Still from Swallow Flying to the South

An Early Accolade

Mochi Lin is short-listed for Yugo BAFTA awards.

When Mochi Lin 22 FAV learned that she had been short-listed for the 2023 Yugo BAFTA Student Awards in the animation category, her first reaction was disbelief. Lin, who created Swallow Flying to the South for her senior-year thesis project, had no idea her professors had nominated the film for the prestigious award. Earning this accolade brings a rewarding sense of closure to the last year, says Lin, whose film has now been shown at more than sixty film festivals. 

The story for Lin’s eighteen-minute stop-motion animated film was one she had heard many times at the dinner table while growing up. It’s about her mother, who at the age of five was sent to a boarding preschool in Beijing during the Cultural Revolution. Many years later, Lin’s parents emigrated to Canada, but the story of this lonely period in her mother’s childhood remained vivid.

“Preschool is a really important stage in a person’s life,” says Lin. “It’s the first time a person shifts away from family and it’s the first of many institutions. A lot of people find an inability to fit in and this film is about that.”

Swallow Flying to the South is a tribute to her mother, so Lin was determined to get the details right, everything from the clothes to the look of the chamber pots to the sound of the pigeon whistles and street peddlers of Beijing. 

Lin chose stop-motion because she wanted the set to have a tactile quality.
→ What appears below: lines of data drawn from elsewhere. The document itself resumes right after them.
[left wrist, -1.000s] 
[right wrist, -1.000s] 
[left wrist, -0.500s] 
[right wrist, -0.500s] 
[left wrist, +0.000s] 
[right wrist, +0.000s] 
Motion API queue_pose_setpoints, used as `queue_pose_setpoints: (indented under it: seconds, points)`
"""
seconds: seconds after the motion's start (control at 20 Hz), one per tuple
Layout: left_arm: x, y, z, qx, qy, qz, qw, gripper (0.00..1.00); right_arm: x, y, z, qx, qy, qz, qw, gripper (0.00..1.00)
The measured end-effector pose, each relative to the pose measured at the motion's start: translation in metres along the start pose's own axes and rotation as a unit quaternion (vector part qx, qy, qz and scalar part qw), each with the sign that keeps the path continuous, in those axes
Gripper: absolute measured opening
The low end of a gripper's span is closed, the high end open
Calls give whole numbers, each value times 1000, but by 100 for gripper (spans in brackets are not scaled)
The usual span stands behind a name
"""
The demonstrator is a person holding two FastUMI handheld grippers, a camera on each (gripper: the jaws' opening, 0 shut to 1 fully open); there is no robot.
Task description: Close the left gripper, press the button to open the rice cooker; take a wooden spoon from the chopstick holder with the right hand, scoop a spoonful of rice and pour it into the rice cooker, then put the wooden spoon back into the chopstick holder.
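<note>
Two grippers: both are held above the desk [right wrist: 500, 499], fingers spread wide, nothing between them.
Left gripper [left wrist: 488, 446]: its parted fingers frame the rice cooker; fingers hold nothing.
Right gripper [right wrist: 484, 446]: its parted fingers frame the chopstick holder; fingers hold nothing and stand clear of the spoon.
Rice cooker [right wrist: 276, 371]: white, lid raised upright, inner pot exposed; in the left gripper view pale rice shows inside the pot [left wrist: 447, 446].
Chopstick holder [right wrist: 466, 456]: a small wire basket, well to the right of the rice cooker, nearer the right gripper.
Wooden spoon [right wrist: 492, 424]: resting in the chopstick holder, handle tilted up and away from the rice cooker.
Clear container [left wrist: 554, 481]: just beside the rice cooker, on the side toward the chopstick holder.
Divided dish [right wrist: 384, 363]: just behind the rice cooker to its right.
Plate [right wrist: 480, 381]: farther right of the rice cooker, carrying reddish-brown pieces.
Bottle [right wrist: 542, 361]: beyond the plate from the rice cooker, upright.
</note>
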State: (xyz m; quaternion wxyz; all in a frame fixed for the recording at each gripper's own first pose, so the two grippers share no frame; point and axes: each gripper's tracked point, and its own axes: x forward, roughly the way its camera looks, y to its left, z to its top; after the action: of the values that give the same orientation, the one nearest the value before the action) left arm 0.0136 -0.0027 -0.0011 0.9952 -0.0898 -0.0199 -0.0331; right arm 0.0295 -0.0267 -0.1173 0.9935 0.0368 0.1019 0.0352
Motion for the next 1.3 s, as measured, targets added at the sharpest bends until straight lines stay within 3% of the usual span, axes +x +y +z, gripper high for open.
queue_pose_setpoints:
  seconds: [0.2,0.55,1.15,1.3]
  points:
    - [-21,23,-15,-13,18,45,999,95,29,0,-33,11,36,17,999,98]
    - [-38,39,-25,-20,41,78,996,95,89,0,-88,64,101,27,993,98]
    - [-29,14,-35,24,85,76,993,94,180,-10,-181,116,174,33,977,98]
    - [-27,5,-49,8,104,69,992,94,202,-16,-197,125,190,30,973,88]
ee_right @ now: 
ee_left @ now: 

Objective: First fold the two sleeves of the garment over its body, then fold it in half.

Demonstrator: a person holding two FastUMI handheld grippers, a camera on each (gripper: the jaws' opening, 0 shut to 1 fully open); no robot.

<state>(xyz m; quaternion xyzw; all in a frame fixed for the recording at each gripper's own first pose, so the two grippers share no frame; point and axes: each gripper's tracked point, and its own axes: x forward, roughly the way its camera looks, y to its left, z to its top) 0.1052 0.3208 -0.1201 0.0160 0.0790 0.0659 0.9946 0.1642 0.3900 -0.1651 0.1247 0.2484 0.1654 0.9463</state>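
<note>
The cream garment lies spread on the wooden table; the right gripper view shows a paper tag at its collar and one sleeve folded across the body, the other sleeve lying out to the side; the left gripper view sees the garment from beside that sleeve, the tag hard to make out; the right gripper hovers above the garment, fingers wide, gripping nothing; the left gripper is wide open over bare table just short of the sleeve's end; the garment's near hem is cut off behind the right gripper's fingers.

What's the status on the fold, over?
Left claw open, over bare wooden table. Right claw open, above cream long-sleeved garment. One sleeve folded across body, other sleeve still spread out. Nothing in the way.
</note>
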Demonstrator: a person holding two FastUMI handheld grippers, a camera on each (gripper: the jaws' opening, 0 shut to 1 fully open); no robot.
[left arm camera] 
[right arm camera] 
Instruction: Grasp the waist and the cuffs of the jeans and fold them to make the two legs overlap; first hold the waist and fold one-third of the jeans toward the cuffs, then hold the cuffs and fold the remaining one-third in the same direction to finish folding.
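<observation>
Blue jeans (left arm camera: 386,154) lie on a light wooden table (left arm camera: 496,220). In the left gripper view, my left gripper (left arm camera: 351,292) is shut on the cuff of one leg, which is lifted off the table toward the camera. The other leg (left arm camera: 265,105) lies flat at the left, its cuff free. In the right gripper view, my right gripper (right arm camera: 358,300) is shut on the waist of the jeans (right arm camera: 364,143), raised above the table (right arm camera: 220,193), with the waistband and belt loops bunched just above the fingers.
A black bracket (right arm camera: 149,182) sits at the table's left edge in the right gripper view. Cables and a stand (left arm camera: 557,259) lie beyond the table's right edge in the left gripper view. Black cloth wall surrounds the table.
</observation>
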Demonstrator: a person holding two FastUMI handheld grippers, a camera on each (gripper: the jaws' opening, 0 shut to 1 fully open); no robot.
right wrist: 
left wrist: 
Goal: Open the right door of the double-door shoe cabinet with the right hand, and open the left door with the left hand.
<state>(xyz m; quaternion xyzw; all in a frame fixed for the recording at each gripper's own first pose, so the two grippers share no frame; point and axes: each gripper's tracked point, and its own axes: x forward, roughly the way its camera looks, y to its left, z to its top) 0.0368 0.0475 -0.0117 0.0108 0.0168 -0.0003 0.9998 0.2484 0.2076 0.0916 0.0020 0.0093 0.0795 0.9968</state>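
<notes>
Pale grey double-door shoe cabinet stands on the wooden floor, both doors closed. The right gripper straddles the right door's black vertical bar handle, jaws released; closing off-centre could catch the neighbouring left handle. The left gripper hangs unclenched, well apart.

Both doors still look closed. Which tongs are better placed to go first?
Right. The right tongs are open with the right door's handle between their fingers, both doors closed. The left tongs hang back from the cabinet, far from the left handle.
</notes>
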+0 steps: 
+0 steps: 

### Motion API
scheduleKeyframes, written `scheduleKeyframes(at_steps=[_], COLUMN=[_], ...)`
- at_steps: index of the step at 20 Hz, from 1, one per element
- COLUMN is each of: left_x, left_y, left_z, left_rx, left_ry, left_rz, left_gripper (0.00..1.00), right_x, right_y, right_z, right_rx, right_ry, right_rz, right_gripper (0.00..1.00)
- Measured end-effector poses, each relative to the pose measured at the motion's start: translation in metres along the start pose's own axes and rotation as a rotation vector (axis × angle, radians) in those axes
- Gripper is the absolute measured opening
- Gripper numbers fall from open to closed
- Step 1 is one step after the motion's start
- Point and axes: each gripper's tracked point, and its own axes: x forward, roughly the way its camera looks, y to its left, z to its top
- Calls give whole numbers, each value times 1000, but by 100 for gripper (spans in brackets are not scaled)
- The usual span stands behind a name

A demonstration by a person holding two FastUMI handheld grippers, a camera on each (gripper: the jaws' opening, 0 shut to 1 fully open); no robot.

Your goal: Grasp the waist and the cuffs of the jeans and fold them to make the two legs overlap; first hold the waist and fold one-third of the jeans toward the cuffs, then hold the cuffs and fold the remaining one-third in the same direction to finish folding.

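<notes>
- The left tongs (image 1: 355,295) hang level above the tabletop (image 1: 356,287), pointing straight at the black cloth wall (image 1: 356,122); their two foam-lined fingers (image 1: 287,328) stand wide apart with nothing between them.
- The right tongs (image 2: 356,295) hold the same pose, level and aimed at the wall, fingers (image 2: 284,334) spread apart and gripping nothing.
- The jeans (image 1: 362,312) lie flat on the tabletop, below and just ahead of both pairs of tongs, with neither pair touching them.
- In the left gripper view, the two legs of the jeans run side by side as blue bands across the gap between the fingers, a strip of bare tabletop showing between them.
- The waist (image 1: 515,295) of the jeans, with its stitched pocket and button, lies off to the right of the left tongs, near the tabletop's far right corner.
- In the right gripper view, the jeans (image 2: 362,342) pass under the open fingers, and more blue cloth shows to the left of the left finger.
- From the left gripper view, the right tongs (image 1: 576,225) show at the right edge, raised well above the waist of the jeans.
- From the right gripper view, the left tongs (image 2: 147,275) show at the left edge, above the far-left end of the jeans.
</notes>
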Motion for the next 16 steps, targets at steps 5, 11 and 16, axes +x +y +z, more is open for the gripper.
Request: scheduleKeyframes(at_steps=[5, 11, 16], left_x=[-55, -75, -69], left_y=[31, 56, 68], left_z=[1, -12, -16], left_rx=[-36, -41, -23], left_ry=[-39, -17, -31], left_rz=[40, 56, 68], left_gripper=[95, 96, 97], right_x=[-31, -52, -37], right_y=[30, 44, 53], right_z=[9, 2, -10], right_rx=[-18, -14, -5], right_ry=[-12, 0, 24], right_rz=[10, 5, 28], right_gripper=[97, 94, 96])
Creating the characters, who have three-dimensional bodies and two-dimensional faces, took some experimentation, says Lin, who painted the faces and ultraviolet-printed them onto acrylic. Their movements are limited and mechanical, which is what Lin wanted, since “in the story the children are puppets themselves because they are under their teacher’s control and don’t have much freedom of movement.”

Festival audiences were surprised, Lin says, that she handled every aspect of the film, from music to animation to editing. While that was a challenge, especially in such a short time frame, Lin is grateful for the holistic view of filmmaking it gave her. 

“I’m glad I got to experience the whole process. Because this film was so personal, I enjoyed having total control. Now I want to try more collaborations.” 


Image: Still from Swallow Flying to the South. Photo courtesy of Mochi Lin.